**EXERCISE DIRECTIONS**. Extract all lines that hold "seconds" from the records below.

**RECORD EXCERPTS**.

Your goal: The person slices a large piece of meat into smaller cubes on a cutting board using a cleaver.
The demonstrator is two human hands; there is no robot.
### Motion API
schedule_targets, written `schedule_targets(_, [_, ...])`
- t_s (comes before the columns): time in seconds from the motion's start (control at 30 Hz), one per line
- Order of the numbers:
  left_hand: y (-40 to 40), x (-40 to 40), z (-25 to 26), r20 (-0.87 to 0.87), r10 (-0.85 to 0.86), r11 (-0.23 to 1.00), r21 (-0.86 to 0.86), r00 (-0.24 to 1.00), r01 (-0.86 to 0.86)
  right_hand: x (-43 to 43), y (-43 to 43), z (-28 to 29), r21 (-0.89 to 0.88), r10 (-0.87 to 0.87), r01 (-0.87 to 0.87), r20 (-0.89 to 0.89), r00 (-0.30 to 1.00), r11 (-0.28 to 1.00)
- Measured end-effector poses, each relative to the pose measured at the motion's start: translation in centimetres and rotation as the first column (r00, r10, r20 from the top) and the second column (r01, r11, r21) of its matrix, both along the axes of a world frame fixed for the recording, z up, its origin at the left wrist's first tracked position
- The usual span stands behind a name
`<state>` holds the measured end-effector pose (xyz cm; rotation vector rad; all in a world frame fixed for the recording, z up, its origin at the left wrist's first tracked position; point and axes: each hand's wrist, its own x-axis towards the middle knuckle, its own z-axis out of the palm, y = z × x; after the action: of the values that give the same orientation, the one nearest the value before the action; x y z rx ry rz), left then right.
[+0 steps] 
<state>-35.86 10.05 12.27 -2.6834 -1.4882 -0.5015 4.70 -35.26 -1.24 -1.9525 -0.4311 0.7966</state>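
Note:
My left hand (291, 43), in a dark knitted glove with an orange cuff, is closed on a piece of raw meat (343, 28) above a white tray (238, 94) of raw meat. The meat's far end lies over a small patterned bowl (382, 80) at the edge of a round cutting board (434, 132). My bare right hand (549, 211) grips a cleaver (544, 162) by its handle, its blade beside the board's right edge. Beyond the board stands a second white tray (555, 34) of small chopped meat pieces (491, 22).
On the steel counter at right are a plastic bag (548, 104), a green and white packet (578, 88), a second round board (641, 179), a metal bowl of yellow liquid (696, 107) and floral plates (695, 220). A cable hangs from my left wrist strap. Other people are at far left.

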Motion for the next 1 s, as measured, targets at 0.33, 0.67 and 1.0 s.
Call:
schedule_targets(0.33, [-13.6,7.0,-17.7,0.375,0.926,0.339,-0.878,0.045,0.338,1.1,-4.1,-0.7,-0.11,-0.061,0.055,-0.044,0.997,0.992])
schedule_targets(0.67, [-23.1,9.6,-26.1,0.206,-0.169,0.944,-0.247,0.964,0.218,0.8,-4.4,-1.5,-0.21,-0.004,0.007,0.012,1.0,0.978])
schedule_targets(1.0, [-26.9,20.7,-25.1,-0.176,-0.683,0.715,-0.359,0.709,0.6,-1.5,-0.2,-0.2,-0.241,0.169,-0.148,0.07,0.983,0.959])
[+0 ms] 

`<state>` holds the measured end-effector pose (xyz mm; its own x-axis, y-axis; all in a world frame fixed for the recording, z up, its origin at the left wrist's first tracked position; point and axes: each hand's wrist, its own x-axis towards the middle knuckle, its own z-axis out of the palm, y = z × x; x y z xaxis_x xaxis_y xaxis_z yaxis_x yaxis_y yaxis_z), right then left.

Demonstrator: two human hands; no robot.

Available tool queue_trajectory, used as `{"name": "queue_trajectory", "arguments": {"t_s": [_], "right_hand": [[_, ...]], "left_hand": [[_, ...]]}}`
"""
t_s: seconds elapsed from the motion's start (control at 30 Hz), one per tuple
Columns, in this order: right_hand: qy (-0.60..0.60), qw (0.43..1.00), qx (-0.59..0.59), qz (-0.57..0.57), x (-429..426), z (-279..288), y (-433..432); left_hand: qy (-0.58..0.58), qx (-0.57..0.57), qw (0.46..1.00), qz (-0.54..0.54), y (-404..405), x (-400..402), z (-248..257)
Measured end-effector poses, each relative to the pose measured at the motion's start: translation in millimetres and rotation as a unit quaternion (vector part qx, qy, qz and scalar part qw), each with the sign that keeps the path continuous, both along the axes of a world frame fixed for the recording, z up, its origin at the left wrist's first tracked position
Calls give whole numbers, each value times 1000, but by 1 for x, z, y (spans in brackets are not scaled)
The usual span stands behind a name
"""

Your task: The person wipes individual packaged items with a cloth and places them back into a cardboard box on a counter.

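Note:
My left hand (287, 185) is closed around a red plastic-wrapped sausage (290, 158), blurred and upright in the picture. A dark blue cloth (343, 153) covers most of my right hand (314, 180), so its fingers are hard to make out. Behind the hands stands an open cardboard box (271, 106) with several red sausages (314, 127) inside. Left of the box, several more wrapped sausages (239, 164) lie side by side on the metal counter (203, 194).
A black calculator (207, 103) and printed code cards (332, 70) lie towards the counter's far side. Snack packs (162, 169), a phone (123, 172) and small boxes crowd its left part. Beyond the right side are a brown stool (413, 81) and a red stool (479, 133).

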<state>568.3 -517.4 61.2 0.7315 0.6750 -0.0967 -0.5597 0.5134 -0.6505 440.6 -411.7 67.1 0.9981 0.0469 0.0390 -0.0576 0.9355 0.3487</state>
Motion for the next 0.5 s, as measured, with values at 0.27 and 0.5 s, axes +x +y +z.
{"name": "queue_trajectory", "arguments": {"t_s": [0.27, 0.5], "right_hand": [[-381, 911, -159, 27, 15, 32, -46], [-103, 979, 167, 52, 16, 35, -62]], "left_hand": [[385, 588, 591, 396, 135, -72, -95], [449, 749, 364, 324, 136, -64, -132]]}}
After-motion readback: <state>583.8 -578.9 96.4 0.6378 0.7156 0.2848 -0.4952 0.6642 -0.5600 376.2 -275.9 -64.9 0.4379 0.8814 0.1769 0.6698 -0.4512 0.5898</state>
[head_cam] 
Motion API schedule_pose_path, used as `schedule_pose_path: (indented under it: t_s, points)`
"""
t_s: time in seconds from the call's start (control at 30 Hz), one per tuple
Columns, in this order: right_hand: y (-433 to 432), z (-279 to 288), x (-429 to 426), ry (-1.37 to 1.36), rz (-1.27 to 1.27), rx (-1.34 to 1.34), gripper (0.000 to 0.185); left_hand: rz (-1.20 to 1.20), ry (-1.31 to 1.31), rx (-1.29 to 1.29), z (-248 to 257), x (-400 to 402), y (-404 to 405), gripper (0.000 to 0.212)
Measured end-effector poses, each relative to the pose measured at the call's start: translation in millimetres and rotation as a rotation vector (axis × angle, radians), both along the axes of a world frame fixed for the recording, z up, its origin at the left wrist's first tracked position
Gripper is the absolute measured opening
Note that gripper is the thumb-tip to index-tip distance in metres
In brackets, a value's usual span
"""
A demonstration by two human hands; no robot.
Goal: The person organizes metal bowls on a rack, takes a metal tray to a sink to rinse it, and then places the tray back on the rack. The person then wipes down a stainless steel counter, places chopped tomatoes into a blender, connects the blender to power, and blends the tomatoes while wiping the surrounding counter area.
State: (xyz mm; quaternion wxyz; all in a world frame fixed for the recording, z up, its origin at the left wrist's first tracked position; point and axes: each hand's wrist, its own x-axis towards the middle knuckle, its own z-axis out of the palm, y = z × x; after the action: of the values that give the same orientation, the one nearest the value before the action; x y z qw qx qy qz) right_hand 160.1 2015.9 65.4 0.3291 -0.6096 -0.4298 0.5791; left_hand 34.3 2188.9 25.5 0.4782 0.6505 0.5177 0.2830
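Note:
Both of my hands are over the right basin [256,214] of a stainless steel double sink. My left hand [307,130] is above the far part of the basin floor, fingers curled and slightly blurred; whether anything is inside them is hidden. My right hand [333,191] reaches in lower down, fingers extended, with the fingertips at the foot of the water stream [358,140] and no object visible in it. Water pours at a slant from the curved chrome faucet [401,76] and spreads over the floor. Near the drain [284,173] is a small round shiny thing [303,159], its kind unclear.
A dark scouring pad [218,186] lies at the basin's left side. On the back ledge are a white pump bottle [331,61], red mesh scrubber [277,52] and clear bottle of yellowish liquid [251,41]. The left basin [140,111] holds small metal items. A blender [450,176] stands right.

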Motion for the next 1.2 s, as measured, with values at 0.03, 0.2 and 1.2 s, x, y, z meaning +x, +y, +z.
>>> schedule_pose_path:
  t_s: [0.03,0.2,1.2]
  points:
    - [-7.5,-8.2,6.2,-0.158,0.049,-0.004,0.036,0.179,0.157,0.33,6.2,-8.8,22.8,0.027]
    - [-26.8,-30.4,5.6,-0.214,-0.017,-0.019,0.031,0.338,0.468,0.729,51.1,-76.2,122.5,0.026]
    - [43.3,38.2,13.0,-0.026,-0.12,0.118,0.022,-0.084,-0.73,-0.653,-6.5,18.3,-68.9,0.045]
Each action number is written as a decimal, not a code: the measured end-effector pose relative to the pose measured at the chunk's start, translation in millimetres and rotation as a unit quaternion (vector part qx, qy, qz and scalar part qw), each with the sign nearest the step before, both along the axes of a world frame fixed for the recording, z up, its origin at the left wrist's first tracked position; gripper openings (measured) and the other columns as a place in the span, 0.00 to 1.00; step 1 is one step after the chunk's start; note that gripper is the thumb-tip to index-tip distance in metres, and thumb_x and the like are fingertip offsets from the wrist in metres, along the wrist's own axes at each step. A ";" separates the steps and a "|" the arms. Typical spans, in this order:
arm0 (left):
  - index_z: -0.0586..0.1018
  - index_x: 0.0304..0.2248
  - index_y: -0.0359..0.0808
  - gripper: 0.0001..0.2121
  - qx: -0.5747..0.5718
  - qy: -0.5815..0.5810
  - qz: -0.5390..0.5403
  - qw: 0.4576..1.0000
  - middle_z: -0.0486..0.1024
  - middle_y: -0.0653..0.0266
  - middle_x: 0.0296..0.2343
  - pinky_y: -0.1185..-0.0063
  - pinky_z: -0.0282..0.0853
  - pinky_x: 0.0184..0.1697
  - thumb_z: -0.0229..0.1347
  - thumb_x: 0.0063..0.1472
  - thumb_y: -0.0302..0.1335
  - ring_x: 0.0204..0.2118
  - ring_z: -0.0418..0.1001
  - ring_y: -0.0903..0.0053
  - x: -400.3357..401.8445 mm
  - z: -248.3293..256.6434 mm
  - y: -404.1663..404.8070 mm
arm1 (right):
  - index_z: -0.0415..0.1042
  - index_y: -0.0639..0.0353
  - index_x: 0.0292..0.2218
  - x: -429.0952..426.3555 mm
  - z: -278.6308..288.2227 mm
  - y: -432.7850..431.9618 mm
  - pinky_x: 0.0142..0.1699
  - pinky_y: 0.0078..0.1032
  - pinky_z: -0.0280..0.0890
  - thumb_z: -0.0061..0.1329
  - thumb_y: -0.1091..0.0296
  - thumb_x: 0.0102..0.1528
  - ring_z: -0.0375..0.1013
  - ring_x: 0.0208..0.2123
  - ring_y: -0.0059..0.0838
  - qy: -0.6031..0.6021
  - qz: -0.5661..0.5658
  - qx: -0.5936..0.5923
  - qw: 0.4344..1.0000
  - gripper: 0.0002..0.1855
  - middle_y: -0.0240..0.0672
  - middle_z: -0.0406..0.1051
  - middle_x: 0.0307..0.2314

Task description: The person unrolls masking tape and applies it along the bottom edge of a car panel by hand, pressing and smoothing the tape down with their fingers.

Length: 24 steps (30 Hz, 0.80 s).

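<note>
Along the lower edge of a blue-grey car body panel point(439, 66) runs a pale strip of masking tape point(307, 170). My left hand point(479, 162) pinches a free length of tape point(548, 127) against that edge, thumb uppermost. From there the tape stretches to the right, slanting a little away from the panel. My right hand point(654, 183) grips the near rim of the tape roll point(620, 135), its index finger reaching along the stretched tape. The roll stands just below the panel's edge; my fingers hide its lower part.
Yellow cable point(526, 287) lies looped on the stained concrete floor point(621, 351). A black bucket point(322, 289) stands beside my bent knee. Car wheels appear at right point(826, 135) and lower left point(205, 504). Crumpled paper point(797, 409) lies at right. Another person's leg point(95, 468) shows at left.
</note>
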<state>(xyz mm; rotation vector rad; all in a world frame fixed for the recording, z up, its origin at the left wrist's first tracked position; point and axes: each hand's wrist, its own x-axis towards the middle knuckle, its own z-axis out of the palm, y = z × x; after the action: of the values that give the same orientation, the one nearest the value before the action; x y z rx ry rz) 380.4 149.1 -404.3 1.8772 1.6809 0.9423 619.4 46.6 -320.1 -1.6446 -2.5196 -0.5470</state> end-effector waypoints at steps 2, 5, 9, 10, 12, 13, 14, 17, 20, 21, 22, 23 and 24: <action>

**SOLUTION TO THIS PROBLEM**.
- t_s (comes before the columns): time in seconds from the motion's start (control at 30 Hz), one per line
t_s: seconds elapsed from the motion's start (control at 30 Hz), one per tuple
t_s: time in seconds from the call's start (control at 30 Hz), one per tuple

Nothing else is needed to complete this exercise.